Records excerpted from a collection

+++

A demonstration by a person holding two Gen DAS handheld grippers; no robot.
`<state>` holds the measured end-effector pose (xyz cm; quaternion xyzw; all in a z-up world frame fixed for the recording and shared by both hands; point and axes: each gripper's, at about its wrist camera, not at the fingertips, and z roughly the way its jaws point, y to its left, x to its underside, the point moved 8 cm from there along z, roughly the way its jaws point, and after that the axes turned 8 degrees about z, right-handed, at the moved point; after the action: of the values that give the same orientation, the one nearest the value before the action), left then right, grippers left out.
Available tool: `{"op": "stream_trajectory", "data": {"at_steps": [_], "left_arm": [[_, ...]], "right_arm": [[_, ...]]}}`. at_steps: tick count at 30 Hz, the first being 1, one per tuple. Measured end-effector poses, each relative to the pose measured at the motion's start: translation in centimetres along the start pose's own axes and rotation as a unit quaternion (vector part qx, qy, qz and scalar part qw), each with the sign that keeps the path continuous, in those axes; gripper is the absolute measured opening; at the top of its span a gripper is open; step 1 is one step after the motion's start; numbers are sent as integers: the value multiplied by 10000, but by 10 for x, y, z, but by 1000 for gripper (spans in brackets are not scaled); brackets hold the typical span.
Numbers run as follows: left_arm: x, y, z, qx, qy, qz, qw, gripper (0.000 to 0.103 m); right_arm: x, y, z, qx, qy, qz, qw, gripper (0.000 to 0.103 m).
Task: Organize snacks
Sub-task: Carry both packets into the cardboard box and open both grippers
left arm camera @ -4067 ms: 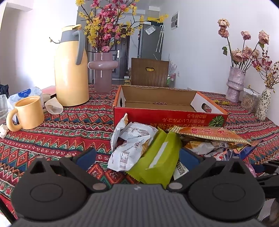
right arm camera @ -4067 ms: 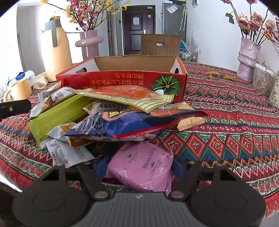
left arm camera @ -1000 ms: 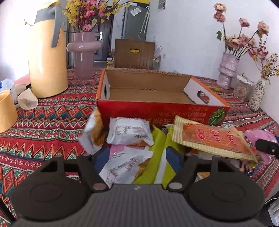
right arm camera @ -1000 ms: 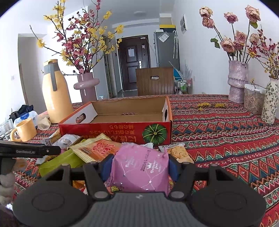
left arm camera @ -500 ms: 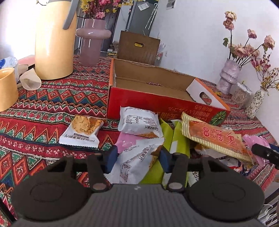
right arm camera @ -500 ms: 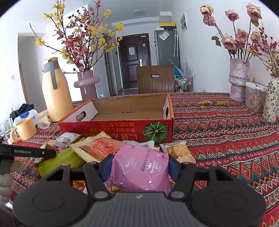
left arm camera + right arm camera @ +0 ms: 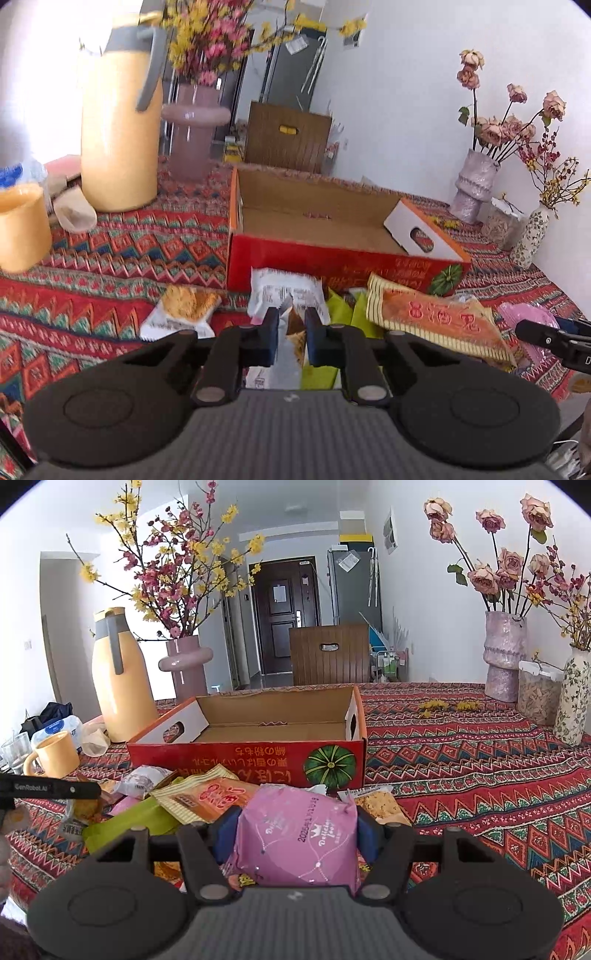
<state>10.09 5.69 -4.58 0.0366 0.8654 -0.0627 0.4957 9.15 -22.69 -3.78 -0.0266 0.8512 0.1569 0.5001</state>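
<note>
1. the tabletop [image 7: 480, 775], under a red zigzag-patterned cloth, carries everything and runs back to a white wall.
2. an open red cardboard box [image 7: 229, 755] sits near the middle of the tabletop, its brown inside bare, a green pumpkin printed on its near wall.
3. a tall yellow jug [image 7: 118, 129] with a grey handle stands toward the far left edge, just beside a pink vase [image 7: 192, 133] of pink and yellow blossom; a yellow mug [image 7: 51, 755] is nearer the left edge.
4. a pale ribbed vase [image 7: 504, 650] of dried roses, a clear tub and a slim flowered vase stand along the right edge.
5. the snacks lie heaped against the near wall of the box, toward the near edge: an orange-and-cream striped packet [image 7: 436, 321], a green packet [image 7: 129, 821] under it, a white printed packet [image 7: 284, 291] touching the box wall, and a cracker packet [image 7: 181, 310] lying apart to the left.
6. the right gripper [image 7: 295, 830] has its jaws about half open, pressed on both sides of a puffy pink packet [image 7: 299, 838], held off the heap.
7. the left gripper [image 7: 290, 334] has just been closing its jaws, which now stand nearly together, pinching the thin edge of a white snack wrapper [image 7: 288, 347] with a brown picture, over the heap.
</note>
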Motion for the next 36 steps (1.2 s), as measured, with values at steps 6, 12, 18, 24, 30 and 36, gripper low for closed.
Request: {"op": "stream_trajectory", "data": {"at_steps": [6,12,18,24,30,36], "left_arm": [[-22,-6,-11,-99,-306,157,9994,15],[-55,-19,-11,-144,-621,356,9973,15],[-89,-34,6,-166,-827,480,9953,15],[-110,-39,37,-220,-851,525,9947,15],[-120,-34,83,-347,-614,497,9963,15],[-120,-24,131,-495,-161,483,9975,15]], "right_arm": [[-5,-1,1,2,-59,-11,10000,63],[-27,3,5,-38,-266,-194,9994,63],[-67,10,23,-90,-505,-421,9978,63],[-105,14,62,-133,-451,-559,9973,63],[-122,16,118,-115,-28,-596,9982,63],[-120,15,172,-34,551,-671,9962,63]]}}
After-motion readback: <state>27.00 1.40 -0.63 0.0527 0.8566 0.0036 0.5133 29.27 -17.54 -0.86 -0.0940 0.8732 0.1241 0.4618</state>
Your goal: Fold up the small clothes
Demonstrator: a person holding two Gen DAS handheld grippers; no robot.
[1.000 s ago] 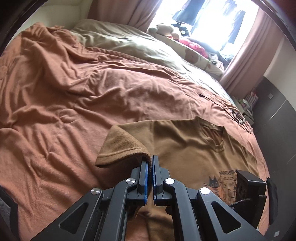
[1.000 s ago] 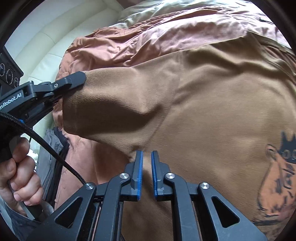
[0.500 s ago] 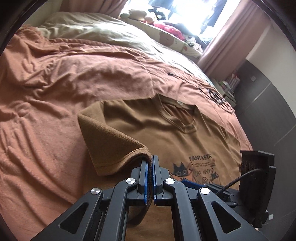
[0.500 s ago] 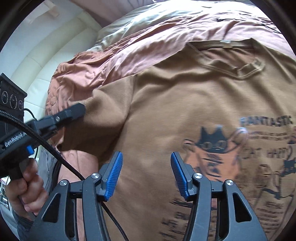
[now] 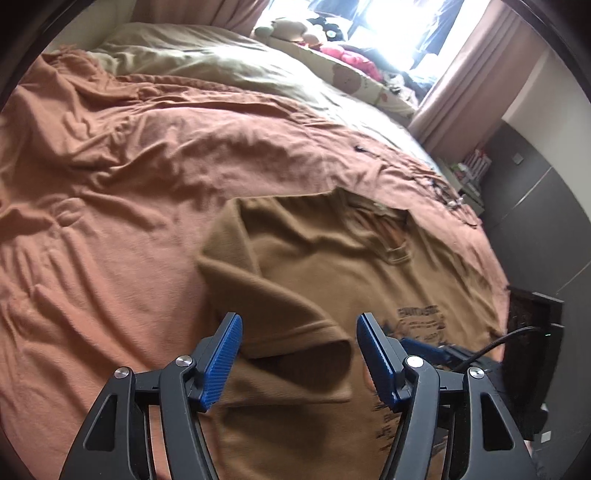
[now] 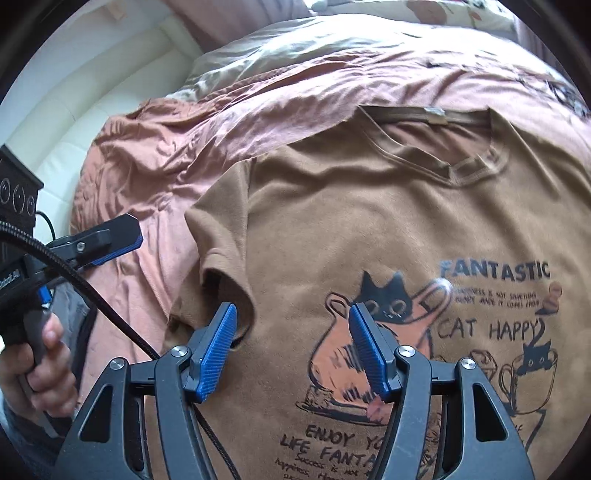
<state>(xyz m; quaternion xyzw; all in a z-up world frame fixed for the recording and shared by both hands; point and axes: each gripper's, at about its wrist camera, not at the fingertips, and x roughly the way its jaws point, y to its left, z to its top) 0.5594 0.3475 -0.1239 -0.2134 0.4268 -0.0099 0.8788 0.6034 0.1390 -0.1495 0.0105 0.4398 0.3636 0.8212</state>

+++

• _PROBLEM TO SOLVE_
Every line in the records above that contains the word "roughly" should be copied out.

• _ANSWER BOX_
`<state>` holds the measured end-effector pose (xyz cm; quaternion xyzw; all in a z-up world frame fixed for the recording and shared by both hands; point and axes: each gripper's, at about its wrist camera, not at the fingertips, and z roughly the way its jaws point, y to its left, x to its underside, the point moved 8 cm from there along z, roughly the way its jaws point, and after that the axes turned 8 degrees about z, right-handed, at the moved point; after the action: of the values that give the same orientation, the one nearest the value before the action), left then right, grippers left out.
<state>(xyz m; quaternion xyzw; all in a z-up world frame fixed for the recording and shared by both hands; point and axes: each gripper's, at about its wrist camera, not at the fingertips, and x roughly the way its jaws point, y to its left, z to its top) 0.5594 0.3475 -0.1239 -0.2134 0.4268 -0.0099 0.8788 0.6034 0.1390 -0.1495 0.0105 0.4398 0.3636 0.8212</state>

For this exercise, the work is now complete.